Unsurprisingly, Pornhub Blocks Arkansas IP Addresses


from the don’t-blame-us-for-ruining-Gov-Huckabee’s-husband’s-morning-wood dept

It has been a busy day for Arkansas.

Pornhub.com geo-blocked IP addresses in Arkansas in the latest protest against unworkable age verification laws. Arkansas is the fifth state to have an age-gating statute enter force and is the fourth to be geo-blocked by the parent company of Pornhub, the Montréal-based firm MindGeek owned by Ethical Capital Partners in Ottawa. With a population of about 3 million people, the block on Arkansas adds to the growing number of blocked people in the United States — Earth’s largest consumer base for legal and consensual pornography. And, as we are seeing across the board, people aren’t happy with the block and it isn’t like these laws are going to stop people from watching porn. VPNs are gaining popularity, and not all porn sites are following these laws.

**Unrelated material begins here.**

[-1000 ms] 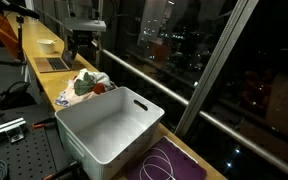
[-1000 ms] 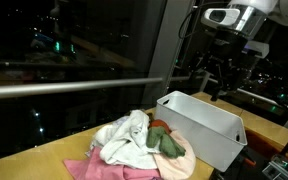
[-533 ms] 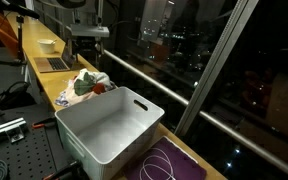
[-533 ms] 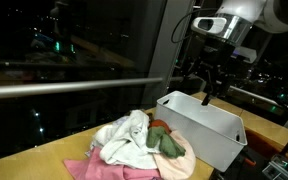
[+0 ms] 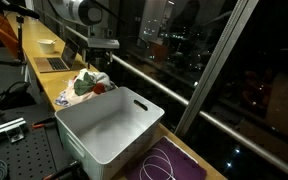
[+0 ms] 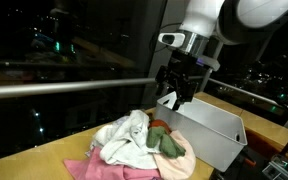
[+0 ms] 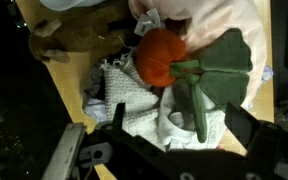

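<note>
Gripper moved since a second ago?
Yes. The gripper shifted from above the white bin toward the clothes pile, jaws open.

Nothing legible in any view — no words, brands, numbers or signs.
Cloth pile [image 7: 159, 60]: no tag or print that can be read in the wrist view.
White bin [image 5: 89, 150]: walls plain in both exterior views.
Lights beyond the window glass — bright blurs only, no letters to make out.
</note>
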`<move>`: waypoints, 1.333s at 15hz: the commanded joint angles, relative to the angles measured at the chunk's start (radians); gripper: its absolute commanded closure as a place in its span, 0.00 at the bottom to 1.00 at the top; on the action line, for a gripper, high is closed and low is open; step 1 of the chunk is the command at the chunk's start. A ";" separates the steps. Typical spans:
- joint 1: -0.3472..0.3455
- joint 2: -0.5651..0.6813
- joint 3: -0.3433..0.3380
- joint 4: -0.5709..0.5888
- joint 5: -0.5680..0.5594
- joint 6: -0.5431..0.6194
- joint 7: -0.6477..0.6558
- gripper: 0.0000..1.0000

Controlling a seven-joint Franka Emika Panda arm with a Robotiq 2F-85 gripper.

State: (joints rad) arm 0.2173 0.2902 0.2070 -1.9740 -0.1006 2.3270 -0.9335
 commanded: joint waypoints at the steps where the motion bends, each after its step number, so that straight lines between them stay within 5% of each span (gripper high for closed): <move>1: 0.001 0.099 0.015 0.105 -0.023 -0.078 0.032 0.00; 20: 0.034 0.380 0.064 0.417 0.013 -0.243 0.093 0.00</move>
State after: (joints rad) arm 0.2563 0.6095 0.2574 -1.6365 -0.0972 2.1420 -0.8504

But, who is to blame for the Pornhub geo-block? Pornhub or Ethical Capital Partners? The state? It’s basic economics, folks. Generally speaking, reasonable regulations often make sense for various industries. Without government regulation, we too frequently end up with early Industrial Revolution-style labor quagmires: people get exploited, customers are at the whim of unaccountable executives, and a market ends up monopolizing. But those are general regulations that apply across the board to protect labor and customers.

There is a huge difference when regulations prevent entry or exit from a market for a variety of reasons, or when they target specific types of companies. The age verification laws in these states are textbook cases of misinformed regulation. In my time reporting on the porn industry, I have seen time and again do-gooder politicians who claim to have a moral imperative to “protect the kids.” Protecting the kids, in the eyes of such politicians, means restricting access to adult content and openly censoring otherwise First Amendment-protected forms of free speech and expression. 

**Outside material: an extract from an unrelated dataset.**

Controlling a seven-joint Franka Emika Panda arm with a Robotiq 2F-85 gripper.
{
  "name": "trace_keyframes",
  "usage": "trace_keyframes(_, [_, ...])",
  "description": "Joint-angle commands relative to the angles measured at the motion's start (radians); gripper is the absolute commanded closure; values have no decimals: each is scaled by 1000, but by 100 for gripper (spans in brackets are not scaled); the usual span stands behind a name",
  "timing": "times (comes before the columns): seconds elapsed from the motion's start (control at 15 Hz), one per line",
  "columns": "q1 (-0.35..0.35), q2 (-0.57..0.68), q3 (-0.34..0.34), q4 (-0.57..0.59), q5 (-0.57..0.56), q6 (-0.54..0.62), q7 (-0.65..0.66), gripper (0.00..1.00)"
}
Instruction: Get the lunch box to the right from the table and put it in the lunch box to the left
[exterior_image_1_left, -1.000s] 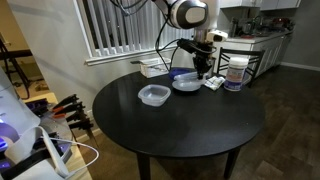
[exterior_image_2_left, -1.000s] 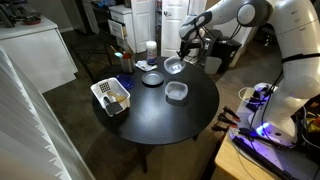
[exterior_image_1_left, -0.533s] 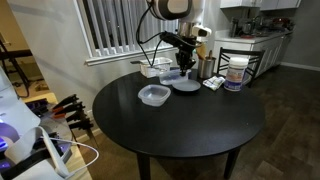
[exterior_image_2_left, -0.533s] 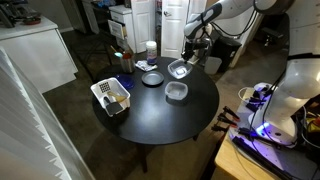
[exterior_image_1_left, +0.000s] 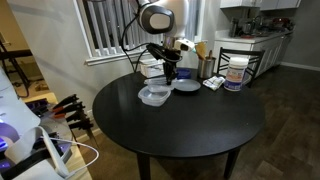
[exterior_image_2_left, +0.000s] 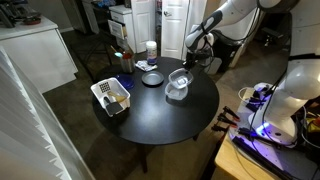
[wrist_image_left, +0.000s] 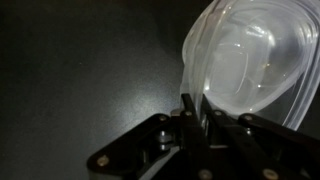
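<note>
Over the far part of the table (exterior_image_1_left: 205, 130), the right lunch box (exterior_image_2_left: 181, 78) hangs tilted from the gripper (exterior_image_2_left: 188, 66), its rim pinched between the fingers (wrist_image_left: 188, 118). In the wrist view it lies at 1 o'clock from the fingertips. It is just above the left lunch box (exterior_image_2_left: 177, 93), which rests on the tabletop; whether they touch cannot be told. Count: two clear lunch boxes, one gripper, one blue bowl (exterior_image_1_left: 186, 86) at 3 o'clock of them. Only the wrist view shows the clamped rim; only the exterior views show the lower box.
</note>
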Motion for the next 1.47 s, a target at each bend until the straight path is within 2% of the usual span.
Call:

Arkansas Gov. Sarah Huckabee Sanders signed into law Senate Bill 66 requiring a government identification or a personal identification document to verify one’s age in order to wank. The state legislature, which is dominated by a Republican supermajority, claimed that the bill was a “bipartisan” show of concern for minors. Truthfully, this “bipartisanship” is exclusively based on a political necessity for Democrats in the minority to effect any sort of legislative change that is not blocked by the Q-anon laced policies of Gov. Sanders and her cronies in the state legislature.

It’s clear that Pornhub shouldn’t be blamed for this new development in the ongoing drama related to age verification in the United States. In a blog post, Pornhub said the reason they’re blocking entire states is the way these “new laws are executed by lawmakers is ineffective and puts users’ privacy at risk.” That’s absolutely true. The majority of these laws don’t consider the impact of potential data bloat, security risks, and other fucked-up ideas.

Also, the enforcement of these laws isn’t consistent or uniform. Given the nature of the federal system, there are clear shortcomings in the ability of U.S. states to effectively enforce these laws in an equitable manner. But what age verification laws try to do is regulate interstate commerce while lacking the constitutional prerogative to do so. Only Congress and the federal government through an act of Congress can regulate interstate commerce in ways that are presented in these age verification bills — age estimation tech, AI-assisted biometrics, and simple interventions such as requesting sensitive personally identifiable information over openly available, non-sensitive personally identifiable information that can be found via social media.

As I’ve written for Techdirt before, Pornhub and its ownership group are on record advocating for device-based age verification solutions that try to retain as little data as possible. They say so in the blog post, and a partner for Ethical Capital Partners told me the same thing several times in calls and texts throughout my reportage on the age verification push in Utah. This is additionally the case for a variety of other sites that want to comply with the law and be viewed as ethical, transparent, and responsible. But, there is no simple solution for ensuring trust and safety policies are effective on porn sites or social media platforms that permit uncensored nudity, like Reddit or OnlyFans.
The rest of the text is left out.